# HSE 2021: Mathematical Methods for Data Analysis

## Homework 1

### Attention!
* For tasks where <ins>text answer</ins> is required **Russian language** is **allowed**.
* If a task asks you to describe something (make coclusions) then **text answer** is **mandatory** and **is** part of the task
* **Do not** upload the dataset (titanic.csv) to the grading system (we already have it)
* We **only** accept **ipynb** notebooks. If you use Google Colab then you'll have to download the notebook before passing the homework
* **Do not** use python loops instead of NumPy vector operations over NumPy vectors - it significantly decreases performance (see why https://blog.paperspace.com/numpy-optimization-vectorization-and-broadcasting/), will be punished with -0.25 for **every** task. 
Loops are only allowed in part 1 (Tasks 1 - 4). 
* Some tasks contain tests. They only test you solution on a simple example, thus, passing the test does **not** guarantee you the full grade for the task. 

In [None]:
%matplotlib inline
import numpy as np
import pandas as pd
import matplotlib.pyplot as plt
import seaborn as sns

# 1. Python (2 points)

**Task 1** (0.5 points)<br/> 
Enter numbers `a`,  `d` и `N`. Find sum of the first `N` members of arithmetic progression with the first member `a` and difference `d`, without using formula for the sum.

In [None]:
def find_sum(a,d,N):
    ## Your code here

Check yourself

In [None]:
a = 2
d = 3
N = 15
assert find_sum(a,d,N) == 345, 'Wrong answer'

---
**Task 2** (0.5 points) <br/> 
Enter an integer number `N`. Check if it is a prime number.

In [None]:
def check_prime(N):
    ## Your code here

Check yourself

In [None]:
inp = [3, 8, 13, 111, 113, 237, 307, 479, 481]
answer = [True, False, True, False, True, False, True, True, False]
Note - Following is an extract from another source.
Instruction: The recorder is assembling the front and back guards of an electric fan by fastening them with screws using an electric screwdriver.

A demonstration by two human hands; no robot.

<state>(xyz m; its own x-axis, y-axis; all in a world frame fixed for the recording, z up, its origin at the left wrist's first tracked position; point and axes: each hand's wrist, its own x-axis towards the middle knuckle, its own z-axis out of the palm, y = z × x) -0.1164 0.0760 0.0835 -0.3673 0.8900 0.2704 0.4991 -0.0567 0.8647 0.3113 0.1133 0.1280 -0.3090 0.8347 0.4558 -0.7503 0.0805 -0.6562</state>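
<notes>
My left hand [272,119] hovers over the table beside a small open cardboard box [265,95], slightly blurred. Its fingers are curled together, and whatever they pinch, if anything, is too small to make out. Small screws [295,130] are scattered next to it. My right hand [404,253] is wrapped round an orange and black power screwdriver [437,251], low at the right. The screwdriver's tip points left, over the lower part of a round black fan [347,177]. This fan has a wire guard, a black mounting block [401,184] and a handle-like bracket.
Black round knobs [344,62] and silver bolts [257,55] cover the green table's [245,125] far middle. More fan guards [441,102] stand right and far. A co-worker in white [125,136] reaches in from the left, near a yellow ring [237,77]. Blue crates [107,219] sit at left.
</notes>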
for N, ans in zip(inp, answer):
    assert check_prime(N) == ans, f'Wrong answer for input {N}, {ans} is expected'

---
**Task 3** (0.5 points) <br/> 
Find the first `N` prime numbers (you may use the function from the previous task).

In [None]:
def find_primes(N):
    ## Your code here

Check yourself

In [None]:
assert find_primes(5) == [2, 3, 5, 7, 11], 'Wrong answer'

---
**Task 4** (0.5 points) <br/> 
There are numbers: `a`, `b`, `c`. Without using functions `min`, `max` or any other functions, find the maximum number.

In [None]:
def find_max(a, b, c):
    ## Your code here

Check yourself

In [None]:
from random import randint
for i in range(10):    
    a = randint(-100, 100)
    b = randint(-100, 100)
    c = randint(-100, 100)
    answer = np.max([a, b, c])  # You cannot use `np.max` in the solution ;)
    print(f'Checking on {a, b, c}')
    assert find_max(a, b, c) == answer, f'Wrong maximum, {answer} is expected'

# 2. Numpy (4 points)
### **!Do not use loops in the tasks below, see disclamer at the top of the notebook**

**Task 1** (0.5 points) <br/>
Create a random array (`np.random.rand()`) with length of 20 and with sum of its elements equals to 3.

In [None]:
my_array = ## Your code here

Check yourself

In [None]:
assert len(my_array) == 20
assert np.allclose(np.sum(my_array), 3)

---
**Task 2** (0.5 points) <br/>
Create two random arrays $a$ and $b$ with the same length. 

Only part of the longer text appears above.